▶ _REQUIRED WORK_:
Nothing may be changed. Give the entries below again exactly.

*** DATASET ENTRIES ***

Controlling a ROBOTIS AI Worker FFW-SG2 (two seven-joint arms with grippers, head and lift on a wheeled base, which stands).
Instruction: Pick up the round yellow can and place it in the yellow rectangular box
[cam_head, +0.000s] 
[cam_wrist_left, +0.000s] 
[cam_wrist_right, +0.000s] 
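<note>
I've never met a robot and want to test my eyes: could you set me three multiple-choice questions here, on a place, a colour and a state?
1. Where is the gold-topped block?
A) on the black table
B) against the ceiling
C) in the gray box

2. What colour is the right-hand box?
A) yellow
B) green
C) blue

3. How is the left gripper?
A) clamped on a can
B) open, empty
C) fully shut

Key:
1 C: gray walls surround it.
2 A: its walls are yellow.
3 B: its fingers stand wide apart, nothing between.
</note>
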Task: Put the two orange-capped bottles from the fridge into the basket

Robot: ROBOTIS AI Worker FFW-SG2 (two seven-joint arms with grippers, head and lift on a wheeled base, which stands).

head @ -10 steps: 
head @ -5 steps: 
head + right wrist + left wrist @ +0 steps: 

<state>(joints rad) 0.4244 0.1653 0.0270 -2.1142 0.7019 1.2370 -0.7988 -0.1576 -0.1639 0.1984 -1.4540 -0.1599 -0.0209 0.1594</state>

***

▶ _WRITTEN ANSWER_:
Controlling a ROBOTIS AI Worker FFW-SG2 (two seven-joint arms with grippers, head and lift on a wheeled base, which stands).
Instruction: Pick up the round yellow can and place it in the yellow rectangular box
[cam_head, +0.000s] 
[cam_wrist_left, +0.000s] 
[cam_wrist_right, +0.000s] 
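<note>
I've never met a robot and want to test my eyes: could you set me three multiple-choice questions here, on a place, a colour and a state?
1. Where is the gold-topped block?
A) on the black table
B) against the ceiling
C) in the gray box

2. What colour is the right-hand box?
A) yellow
B) green
C) blue

3. How is the left gripper?
A) clamped on a can
B) open, empty
C) fully shut

Key:
1 C: gray walls surround it.
2 A: its walls are yellow.
3 B: its fingers stand wide apart, nothing between.
</note>
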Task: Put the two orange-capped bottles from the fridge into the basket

Robot: ROBOTIS AI Worker FFW-SG2 (two seven-joint arms with grippers, head and lift on a wheeled base, which stands).

head @ -10 steps: 
head @ -5 steps: 
head + right wrist + left wrist @ +0 steps: 

<state>(joints rad) 0.4244 0.1653 0.0270 -2.1142 0.7019 1.2370 -0.7988 -0.1576 -0.1639 0.1984 -1.4540 -0.1599 -0.0209 0.1594</state>

This exercise requires no additional output.